Action item:
From first line to last, copy the material below exactly.
Collected data START
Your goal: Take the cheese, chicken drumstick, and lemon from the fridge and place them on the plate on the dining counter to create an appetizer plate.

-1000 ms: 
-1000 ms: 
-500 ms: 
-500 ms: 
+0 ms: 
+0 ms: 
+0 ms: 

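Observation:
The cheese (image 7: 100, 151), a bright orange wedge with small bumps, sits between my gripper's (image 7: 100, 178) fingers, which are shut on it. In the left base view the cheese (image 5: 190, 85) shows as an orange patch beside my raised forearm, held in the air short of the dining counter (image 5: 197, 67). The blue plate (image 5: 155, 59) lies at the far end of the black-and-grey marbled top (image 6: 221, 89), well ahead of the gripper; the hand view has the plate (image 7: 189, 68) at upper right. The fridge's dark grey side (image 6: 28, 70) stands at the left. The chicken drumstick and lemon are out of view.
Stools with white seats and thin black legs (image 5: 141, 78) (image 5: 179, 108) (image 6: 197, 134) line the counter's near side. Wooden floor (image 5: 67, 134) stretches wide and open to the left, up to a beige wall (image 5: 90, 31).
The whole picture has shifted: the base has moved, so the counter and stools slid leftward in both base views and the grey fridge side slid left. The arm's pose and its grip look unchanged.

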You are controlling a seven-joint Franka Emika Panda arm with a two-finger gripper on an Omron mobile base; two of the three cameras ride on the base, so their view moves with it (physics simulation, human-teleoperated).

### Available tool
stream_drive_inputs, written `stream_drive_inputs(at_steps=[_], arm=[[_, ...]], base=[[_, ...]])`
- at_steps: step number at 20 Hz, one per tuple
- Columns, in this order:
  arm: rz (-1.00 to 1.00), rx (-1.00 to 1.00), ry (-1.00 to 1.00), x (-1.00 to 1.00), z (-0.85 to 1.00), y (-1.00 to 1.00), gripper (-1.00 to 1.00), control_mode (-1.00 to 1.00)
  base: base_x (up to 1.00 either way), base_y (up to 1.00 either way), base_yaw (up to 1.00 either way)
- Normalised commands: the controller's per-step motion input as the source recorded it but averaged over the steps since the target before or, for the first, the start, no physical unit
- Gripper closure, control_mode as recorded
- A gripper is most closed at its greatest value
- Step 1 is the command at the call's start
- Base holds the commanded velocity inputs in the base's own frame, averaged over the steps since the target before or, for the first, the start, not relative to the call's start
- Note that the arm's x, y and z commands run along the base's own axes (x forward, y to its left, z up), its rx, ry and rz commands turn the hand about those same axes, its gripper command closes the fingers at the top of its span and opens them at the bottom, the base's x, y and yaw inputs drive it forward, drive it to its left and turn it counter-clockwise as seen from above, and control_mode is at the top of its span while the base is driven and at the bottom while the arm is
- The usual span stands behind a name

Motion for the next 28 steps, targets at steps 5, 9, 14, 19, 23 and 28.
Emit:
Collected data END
Solved exercise:
Your goal: Take the cheese, chicken drumstick, and lemon from the fridge and place them on the plate on the dining counter to create an appetizer plate.

-1000 ms: 
-1000 ms: 
-500 ms: 
-500 ms: 
+0 ms: 
+0 ms: 
+0 ms: 

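Observation:
The cheese (image 7: 100, 151), a bright orange wedge with small bumps, sits between my gripper's (image 7: 100, 178) fingers, which are shut on it. In the left base view the cheese (image 5: 190, 85) shows as an orange patch beside my raised forearm, held in the air short of the dining counter (image 5: 197, 67). The blue plate (image 5: 155, 59) lies at the far end of the black-and-grey marbled top (image 6: 221, 89), well ahead of the gripper; the hand view has the plate (image 7: 189, 68) at upper right. The fridge's dark grey side (image 6: 28, 70) stands at the left. The chicken drumstick and lemon are out of view.
Stools with white seats and thin black legs (image 5: 141, 78) (image 5: 179, 108) (image 6: 197, 134) line the counter's near side. Wooden floor (image 5: 67, 134) stretches wide and open to the left, up to a beige wall (image 5: 90, 31).
The whole picture has shifted: the base has moved, so the counter and stools slid leftward in both base views and the grey fridge side slid left. The arm's pose and its grip look unchanged.
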
You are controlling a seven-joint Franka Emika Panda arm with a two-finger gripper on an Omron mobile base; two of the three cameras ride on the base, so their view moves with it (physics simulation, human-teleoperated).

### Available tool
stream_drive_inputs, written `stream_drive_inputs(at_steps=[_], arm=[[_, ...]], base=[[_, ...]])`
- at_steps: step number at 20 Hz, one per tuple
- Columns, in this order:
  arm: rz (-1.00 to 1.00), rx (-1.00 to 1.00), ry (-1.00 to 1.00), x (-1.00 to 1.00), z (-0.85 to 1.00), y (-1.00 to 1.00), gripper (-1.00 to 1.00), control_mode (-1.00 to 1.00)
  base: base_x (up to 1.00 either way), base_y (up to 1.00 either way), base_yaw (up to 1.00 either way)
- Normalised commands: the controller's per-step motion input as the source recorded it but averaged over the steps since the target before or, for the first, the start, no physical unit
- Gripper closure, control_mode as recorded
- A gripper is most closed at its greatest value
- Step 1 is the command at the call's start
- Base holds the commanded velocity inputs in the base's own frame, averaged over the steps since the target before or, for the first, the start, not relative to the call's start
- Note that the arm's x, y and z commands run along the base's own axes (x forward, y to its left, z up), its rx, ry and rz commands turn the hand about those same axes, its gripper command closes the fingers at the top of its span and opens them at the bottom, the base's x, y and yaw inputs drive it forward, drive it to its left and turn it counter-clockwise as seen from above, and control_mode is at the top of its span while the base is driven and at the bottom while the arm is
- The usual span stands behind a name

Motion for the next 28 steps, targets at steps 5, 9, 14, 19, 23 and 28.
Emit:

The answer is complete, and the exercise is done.